ABOUT THIS EXERCISE:
In the data below, which lines contain "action"? List them by copying each one.

RECORDS SUPPLIED:
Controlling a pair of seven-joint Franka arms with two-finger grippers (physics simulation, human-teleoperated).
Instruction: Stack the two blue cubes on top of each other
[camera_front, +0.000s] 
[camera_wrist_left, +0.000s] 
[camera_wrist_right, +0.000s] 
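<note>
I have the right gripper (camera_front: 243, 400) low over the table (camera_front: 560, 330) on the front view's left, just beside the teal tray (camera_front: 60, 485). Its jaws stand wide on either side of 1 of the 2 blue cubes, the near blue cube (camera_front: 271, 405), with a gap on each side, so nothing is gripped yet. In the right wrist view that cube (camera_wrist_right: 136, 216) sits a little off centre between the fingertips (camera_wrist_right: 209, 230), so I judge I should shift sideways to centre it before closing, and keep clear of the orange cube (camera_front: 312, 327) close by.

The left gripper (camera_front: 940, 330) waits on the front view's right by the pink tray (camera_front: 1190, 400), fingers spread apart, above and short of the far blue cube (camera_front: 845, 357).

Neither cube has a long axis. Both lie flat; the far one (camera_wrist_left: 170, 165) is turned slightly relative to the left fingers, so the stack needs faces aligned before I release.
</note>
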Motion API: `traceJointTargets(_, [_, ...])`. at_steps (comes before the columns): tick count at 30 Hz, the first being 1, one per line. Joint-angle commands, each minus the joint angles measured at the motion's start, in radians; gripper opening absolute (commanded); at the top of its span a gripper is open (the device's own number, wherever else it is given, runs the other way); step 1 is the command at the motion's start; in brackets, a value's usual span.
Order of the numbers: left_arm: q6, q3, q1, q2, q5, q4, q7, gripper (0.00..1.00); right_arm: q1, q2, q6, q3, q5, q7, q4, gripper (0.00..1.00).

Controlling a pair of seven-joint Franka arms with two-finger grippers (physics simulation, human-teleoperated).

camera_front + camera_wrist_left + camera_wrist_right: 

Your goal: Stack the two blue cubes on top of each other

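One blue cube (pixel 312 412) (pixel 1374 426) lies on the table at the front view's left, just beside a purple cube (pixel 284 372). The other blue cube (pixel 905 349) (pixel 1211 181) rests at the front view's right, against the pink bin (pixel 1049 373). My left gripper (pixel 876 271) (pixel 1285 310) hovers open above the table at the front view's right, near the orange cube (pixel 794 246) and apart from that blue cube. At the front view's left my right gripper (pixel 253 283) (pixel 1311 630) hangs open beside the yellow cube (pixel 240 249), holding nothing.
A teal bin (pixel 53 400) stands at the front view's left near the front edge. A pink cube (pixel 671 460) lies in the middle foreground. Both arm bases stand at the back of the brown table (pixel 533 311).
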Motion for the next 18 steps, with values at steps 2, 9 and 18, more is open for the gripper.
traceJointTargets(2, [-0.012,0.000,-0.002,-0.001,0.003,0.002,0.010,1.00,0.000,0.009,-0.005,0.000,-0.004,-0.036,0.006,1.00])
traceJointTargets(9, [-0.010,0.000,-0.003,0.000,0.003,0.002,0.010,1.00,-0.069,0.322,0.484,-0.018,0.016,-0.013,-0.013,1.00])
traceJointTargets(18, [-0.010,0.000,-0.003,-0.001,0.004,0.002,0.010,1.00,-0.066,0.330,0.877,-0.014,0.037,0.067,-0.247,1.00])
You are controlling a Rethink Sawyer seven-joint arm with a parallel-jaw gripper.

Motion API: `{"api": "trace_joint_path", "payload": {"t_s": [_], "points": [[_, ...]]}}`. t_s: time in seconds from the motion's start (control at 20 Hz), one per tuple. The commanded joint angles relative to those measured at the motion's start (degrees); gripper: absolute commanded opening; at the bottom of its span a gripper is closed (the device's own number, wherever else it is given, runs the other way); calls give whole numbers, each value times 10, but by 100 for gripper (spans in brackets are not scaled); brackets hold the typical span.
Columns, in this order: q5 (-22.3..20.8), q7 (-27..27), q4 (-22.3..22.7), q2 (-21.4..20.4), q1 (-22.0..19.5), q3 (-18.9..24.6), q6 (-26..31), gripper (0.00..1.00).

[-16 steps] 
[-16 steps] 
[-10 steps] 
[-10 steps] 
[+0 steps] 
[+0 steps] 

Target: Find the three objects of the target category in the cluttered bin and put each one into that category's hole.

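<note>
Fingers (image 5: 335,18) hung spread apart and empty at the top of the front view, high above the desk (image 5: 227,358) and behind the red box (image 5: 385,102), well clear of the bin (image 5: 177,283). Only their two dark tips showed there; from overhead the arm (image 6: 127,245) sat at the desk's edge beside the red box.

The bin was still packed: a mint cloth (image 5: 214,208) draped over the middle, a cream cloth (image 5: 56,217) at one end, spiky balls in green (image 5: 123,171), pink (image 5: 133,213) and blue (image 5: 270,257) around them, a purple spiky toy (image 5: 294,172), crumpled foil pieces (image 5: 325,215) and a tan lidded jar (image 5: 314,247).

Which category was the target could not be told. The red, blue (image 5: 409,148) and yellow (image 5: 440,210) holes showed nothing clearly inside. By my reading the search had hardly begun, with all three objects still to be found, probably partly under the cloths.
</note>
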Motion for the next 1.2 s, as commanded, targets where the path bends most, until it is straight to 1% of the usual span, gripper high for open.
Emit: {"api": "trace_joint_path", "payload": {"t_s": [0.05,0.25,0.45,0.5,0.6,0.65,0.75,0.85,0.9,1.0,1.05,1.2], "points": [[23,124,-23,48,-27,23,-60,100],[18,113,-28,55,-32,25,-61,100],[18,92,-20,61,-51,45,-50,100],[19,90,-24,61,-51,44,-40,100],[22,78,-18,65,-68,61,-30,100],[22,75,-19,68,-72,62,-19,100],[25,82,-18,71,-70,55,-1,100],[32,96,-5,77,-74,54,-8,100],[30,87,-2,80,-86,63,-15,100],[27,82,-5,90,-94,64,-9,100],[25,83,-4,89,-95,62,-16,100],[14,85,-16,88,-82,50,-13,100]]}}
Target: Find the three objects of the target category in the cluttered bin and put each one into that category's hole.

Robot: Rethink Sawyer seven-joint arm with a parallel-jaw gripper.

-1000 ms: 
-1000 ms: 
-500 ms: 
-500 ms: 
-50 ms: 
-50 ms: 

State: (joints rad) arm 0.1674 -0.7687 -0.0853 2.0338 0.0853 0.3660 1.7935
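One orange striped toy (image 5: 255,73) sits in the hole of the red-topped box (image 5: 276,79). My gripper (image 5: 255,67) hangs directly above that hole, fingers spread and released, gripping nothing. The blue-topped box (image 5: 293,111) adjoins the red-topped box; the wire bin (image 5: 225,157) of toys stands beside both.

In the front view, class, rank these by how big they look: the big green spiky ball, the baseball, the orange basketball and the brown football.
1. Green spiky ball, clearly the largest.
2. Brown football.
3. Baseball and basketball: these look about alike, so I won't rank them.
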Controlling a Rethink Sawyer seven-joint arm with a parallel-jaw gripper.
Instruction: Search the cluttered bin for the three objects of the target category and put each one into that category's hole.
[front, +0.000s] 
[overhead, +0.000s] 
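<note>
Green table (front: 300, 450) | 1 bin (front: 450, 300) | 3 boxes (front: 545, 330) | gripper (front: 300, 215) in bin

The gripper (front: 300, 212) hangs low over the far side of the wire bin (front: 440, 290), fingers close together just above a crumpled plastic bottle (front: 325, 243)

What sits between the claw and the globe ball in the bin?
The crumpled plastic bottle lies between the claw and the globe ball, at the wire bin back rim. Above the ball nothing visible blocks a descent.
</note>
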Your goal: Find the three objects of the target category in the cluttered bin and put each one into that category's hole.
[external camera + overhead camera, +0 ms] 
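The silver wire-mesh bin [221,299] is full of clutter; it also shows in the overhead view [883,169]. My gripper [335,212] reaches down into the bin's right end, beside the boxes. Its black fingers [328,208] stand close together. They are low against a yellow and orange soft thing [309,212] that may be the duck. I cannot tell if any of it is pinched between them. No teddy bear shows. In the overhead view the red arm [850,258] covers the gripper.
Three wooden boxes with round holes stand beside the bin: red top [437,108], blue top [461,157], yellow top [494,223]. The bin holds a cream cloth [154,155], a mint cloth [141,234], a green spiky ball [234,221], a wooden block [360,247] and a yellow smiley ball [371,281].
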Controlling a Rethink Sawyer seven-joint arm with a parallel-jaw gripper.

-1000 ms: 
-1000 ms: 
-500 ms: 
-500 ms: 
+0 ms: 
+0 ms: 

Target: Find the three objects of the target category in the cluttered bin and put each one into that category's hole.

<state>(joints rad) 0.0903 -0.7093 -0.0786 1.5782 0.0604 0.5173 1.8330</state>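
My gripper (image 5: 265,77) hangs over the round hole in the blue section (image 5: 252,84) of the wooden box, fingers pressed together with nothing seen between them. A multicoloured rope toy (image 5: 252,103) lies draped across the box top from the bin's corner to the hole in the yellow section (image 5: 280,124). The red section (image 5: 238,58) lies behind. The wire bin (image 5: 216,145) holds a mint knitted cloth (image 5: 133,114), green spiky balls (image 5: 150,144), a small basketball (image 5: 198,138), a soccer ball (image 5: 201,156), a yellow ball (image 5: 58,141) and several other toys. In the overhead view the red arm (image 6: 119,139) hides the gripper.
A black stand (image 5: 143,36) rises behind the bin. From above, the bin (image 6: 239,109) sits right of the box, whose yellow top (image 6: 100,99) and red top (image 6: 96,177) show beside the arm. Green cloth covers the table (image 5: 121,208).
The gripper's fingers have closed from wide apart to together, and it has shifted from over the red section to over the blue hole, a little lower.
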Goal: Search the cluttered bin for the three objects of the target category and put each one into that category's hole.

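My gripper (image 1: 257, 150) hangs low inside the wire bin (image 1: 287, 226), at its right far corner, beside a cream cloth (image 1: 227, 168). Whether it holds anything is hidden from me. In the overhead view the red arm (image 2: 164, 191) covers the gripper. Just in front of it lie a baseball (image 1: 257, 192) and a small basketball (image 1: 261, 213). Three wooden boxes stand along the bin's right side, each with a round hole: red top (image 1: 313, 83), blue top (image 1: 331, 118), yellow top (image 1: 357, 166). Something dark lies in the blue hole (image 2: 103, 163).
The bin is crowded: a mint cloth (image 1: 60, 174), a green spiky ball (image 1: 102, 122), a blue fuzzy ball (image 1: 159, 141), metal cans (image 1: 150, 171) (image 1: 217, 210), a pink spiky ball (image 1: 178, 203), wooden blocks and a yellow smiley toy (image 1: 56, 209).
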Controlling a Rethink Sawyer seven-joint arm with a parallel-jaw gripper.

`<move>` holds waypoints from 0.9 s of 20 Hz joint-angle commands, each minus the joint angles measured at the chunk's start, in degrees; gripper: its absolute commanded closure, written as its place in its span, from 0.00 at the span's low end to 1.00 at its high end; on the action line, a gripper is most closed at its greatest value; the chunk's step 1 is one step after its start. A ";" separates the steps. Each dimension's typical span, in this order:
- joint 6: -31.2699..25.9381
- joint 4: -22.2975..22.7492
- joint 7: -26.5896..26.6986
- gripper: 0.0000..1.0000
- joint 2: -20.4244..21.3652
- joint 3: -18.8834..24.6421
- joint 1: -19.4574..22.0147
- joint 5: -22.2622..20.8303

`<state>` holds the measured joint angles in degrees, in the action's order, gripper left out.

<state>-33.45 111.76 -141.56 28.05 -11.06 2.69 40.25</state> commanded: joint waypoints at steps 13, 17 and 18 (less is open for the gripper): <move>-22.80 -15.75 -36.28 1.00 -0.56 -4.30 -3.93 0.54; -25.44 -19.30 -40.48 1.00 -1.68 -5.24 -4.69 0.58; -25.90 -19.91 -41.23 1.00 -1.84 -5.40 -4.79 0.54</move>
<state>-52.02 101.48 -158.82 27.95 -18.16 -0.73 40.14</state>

REPLY TO THE TASK:
`<move>` holds waypoints from 0.9 s of 20 Hz joint-angle commands, each minus the joint angles measured at the chunk's start, in degrees; gripper: its absolute commanded closure, written as its place in its span, from 0.00 at the span's low end to 1.00 at its high end; on the action line, a gripper is most closed at its greatest value; the chunk's step 1 is one step after its start. A ";" separates the steps. Each dimension's typical span, in this order:
`<state>` holds the measured joint angles in degrees, in the action's order, gripper left out.

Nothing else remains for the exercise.